### EXERCISE GOAL:
Restate exactly the lines of the entries below, beginning with the first and ending with the line that holds "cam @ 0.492". Pictures are not copied.
= = = = = = =
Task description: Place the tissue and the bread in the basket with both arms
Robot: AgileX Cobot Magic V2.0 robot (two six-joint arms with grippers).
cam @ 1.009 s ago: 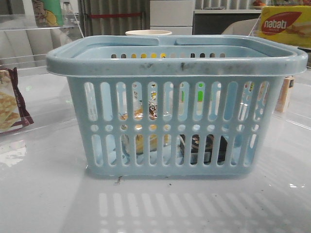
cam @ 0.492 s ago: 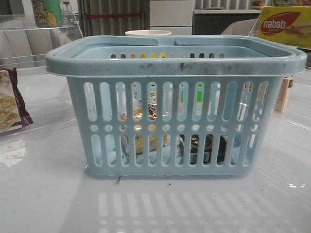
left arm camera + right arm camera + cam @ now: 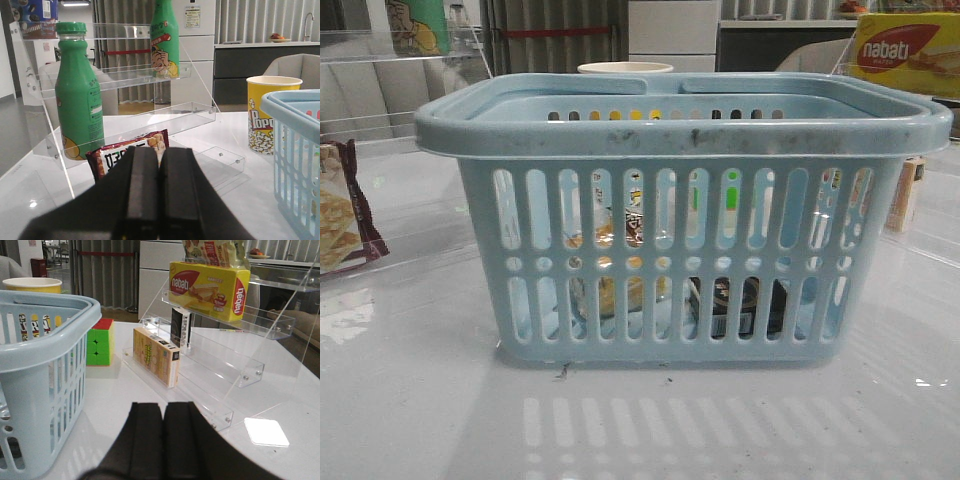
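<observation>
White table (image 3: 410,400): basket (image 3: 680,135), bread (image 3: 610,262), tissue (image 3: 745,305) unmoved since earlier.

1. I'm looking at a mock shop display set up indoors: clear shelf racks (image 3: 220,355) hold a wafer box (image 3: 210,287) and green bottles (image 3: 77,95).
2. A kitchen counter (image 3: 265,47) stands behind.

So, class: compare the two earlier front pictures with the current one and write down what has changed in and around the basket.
Nothing visibly changed. The basket stands in the same place on the table, with the bread and the tissue lying inside it as before, seen through the slots. The cracker packet at the left edge has not moved either.
</observation>
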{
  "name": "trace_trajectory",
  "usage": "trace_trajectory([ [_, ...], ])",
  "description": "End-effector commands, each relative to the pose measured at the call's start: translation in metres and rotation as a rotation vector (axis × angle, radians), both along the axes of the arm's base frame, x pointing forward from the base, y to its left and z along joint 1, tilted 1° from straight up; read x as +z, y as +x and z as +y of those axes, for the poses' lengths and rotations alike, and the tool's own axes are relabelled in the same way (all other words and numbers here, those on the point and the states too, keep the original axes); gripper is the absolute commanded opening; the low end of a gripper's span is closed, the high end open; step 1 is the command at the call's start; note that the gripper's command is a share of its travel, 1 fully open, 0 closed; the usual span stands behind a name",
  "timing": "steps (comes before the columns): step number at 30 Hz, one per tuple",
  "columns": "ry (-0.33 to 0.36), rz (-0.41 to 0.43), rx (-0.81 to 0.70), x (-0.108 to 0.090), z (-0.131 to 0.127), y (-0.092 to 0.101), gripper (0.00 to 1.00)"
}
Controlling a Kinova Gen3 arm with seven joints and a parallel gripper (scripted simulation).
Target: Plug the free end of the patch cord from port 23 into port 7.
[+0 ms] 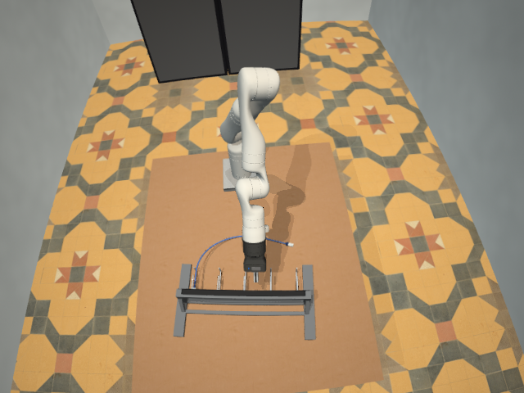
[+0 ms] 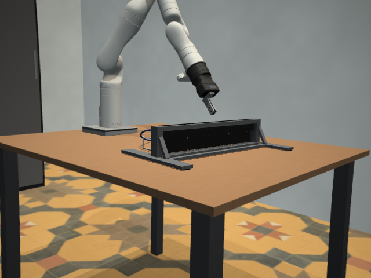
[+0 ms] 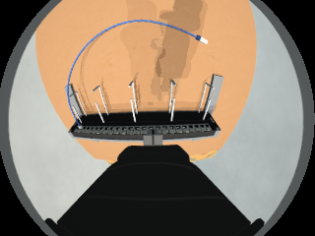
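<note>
The blue patch cord (image 1: 207, 250) (image 2: 141, 134) (image 3: 140, 21) runs from the jack row's end at image left in the wrist view and arcs out over the table on the robot's side of the rack. Its free plug (image 1: 287, 244) (image 3: 200, 39), clear with a blue boot, appears to lie on the table, apart from the gripper. The rack (image 1: 307, 277) (image 2: 206, 123) (image 3: 217, 90) stands upright, its jack side toward the robot base. My gripper (image 1: 255, 281) (image 2: 213, 113) (image 3: 153, 135) is shut and empty, above the rack's middle. Port numbers are unreadable; the plug's latch side cannot be told.
Several thin pale wire guides (image 1: 219, 277) (image 3: 133, 100) stick out from the rack's jack side toward the robot. The rack's long feet (image 1: 179, 323) (image 2: 155, 158) rest on the brown table (image 1: 254, 359) (image 2: 239, 176). The arm's base stands behind the cord.
</note>
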State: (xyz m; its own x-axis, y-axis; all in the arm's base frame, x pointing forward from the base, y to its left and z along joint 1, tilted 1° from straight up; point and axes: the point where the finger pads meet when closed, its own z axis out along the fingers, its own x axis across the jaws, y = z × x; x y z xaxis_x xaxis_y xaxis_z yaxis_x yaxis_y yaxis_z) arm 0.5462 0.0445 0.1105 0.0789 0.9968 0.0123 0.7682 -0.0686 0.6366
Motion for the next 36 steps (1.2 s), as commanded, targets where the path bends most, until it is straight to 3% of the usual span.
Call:
trace_trajectory([
  [1, 0.003, -0.001, -0.003, 0.003, 0.001, -0.002, 0.0],
  [9, -0.001, 0.002, -0.002, 0.011, 0.0, -0.01, 0.0],
  [23, 0.0, 0.003, -0.001, 0.057, 0.002, -0.049, 0.0],
  [36, 0.001, 0.004, -0.001, 0.085, 0.004, -0.072, 0.0],
])
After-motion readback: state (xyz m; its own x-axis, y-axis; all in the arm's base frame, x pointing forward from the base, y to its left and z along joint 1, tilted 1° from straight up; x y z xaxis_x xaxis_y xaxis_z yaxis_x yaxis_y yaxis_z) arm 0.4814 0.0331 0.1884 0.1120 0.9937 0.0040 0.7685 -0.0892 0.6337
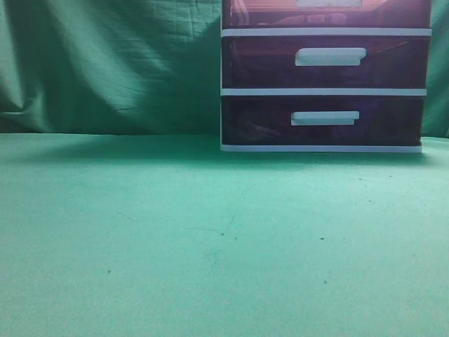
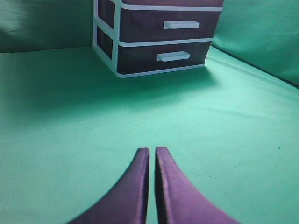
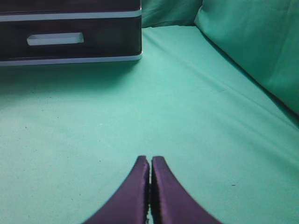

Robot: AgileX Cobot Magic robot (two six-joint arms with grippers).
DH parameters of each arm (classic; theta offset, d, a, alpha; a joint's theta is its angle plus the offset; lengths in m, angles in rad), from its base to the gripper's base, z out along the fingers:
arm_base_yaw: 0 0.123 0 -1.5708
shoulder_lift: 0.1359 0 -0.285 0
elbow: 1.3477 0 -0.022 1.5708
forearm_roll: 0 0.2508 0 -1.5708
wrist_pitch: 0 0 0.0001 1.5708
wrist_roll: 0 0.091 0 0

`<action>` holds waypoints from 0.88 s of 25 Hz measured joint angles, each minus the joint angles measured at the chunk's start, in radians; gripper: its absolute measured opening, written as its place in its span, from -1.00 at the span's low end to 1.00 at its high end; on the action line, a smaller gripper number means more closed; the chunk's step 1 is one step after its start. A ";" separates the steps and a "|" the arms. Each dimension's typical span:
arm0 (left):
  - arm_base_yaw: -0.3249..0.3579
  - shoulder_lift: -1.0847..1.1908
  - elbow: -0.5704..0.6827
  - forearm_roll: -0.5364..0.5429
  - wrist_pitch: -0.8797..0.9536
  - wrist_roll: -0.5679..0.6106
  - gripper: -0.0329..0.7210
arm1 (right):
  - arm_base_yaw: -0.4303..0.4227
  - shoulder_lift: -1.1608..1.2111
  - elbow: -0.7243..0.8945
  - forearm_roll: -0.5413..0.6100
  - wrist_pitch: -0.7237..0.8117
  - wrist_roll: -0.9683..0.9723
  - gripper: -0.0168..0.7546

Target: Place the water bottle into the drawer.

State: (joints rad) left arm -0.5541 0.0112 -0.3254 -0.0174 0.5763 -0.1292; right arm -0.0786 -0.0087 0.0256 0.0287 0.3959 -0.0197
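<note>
Drawer (image 1: 326, 12): top one of 3 seen in the exterior view, reddish-brown, cut off by the upper edge, front flush with the frame like the 2 below.
Drawer unit (image 2: 156, 39): white frame, standing on the green cloth (image 1: 210, 239) toward the back right.
Water bottle: not seen in any view.
Left gripper (image 2: 152, 151): fingers pressed together, holding nothing, above bare cloth, well apart from the unit.
Right gripper (image 3: 150, 159): fingers pressed together, holding nothing, above bare cloth.
Backdrop (image 1: 105, 63): green fabric, creased.
</note>
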 joint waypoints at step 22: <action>0.000 0.000 0.000 0.017 0.000 0.013 -0.91 | 0.000 0.000 0.000 0.000 -0.005 0.000 -0.96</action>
State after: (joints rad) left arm -0.5541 0.0112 -0.3254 0.0000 0.5763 -0.1161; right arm -0.0786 -0.0087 0.0256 0.0287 0.3909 -0.0197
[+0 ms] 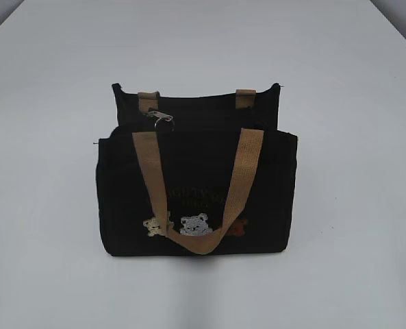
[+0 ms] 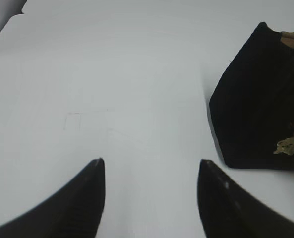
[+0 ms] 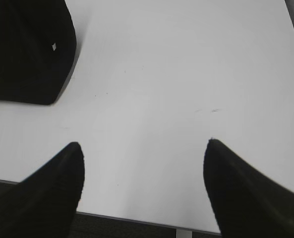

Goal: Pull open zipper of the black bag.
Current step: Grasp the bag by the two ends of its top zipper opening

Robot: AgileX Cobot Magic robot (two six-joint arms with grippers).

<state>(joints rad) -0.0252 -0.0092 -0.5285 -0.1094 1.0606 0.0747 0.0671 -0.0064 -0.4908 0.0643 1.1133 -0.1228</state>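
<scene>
One small silver pull tab [image 1: 161, 117] sits at the left end of the zipper [image 1: 196, 127] along the top of the black bag [image 1: 196, 185], which stands mid-table [image 1: 45, 137]. The tan handle [image 1: 148, 164] passes just beside it — easy to snag instead. Both the left gripper [image 2: 150, 171] and right gripper [image 3: 143, 153] hang spread and empty, apart from the bag; unbraced, the light bag would likely drag or tip.

A small boxy black fabric bag [image 1: 196, 192] with tan webbing handles and embroidered bears on its front stands upright on the table. Its black zipper [image 1: 189, 125] runs along the top, apparently closed, silver pull tab [image 1: 161, 117] at the left end.
</scene>
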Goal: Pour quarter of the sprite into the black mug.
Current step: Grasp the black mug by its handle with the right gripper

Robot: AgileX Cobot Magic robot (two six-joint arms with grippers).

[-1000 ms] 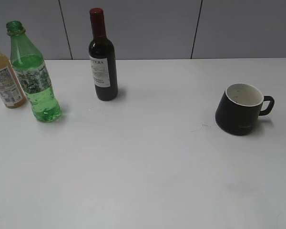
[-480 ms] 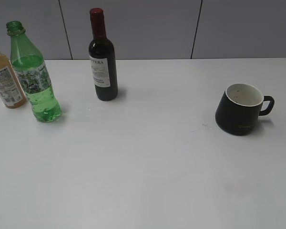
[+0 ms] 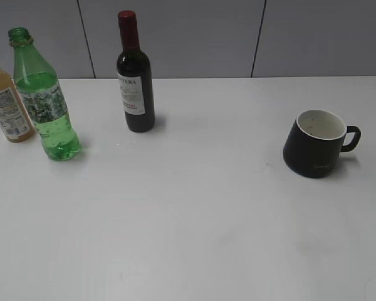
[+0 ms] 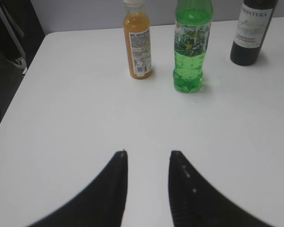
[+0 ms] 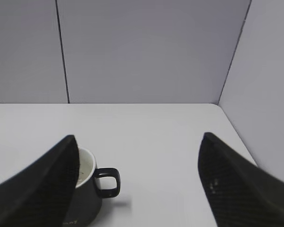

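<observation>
Ribbed green plastic sprite [image 3: 45,100] stands upright; squat matte black mug [image 3: 316,144] apart.

A dark glass wine bottle with a red capsule top and a white label [image 3: 135,78] stands upright at the far side of the white table [image 3: 194,219], left of centre. At the far left edge, an orange-drink plastic bottle with a white cap and a printed label [image 3: 6,103] stands upright too, cut off by the frame. Behind the table runs a grey panelled wall [image 3: 301,37] with dark vertical seams.
</observation>
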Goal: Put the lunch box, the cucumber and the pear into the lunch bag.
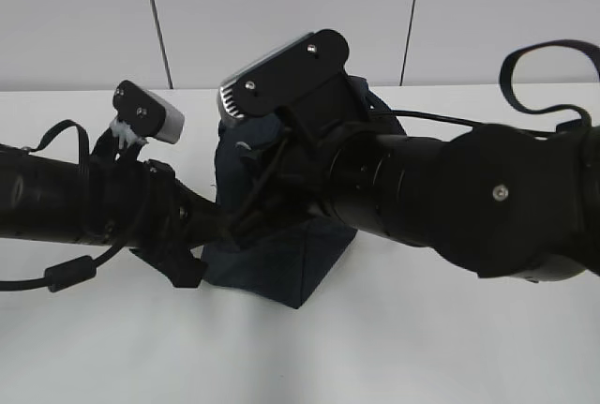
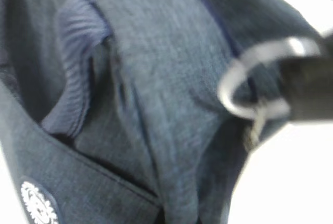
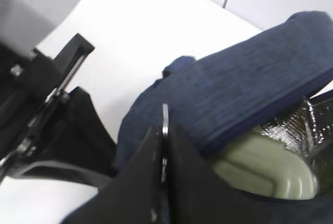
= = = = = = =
### RESPONSE:
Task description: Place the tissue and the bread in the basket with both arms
Robot: AgileX Cobot Magic V2.0 robot (two six-joint arms with grippers).
cam @ 1.009 s ago: 
cam @ 0.492 s ago: 

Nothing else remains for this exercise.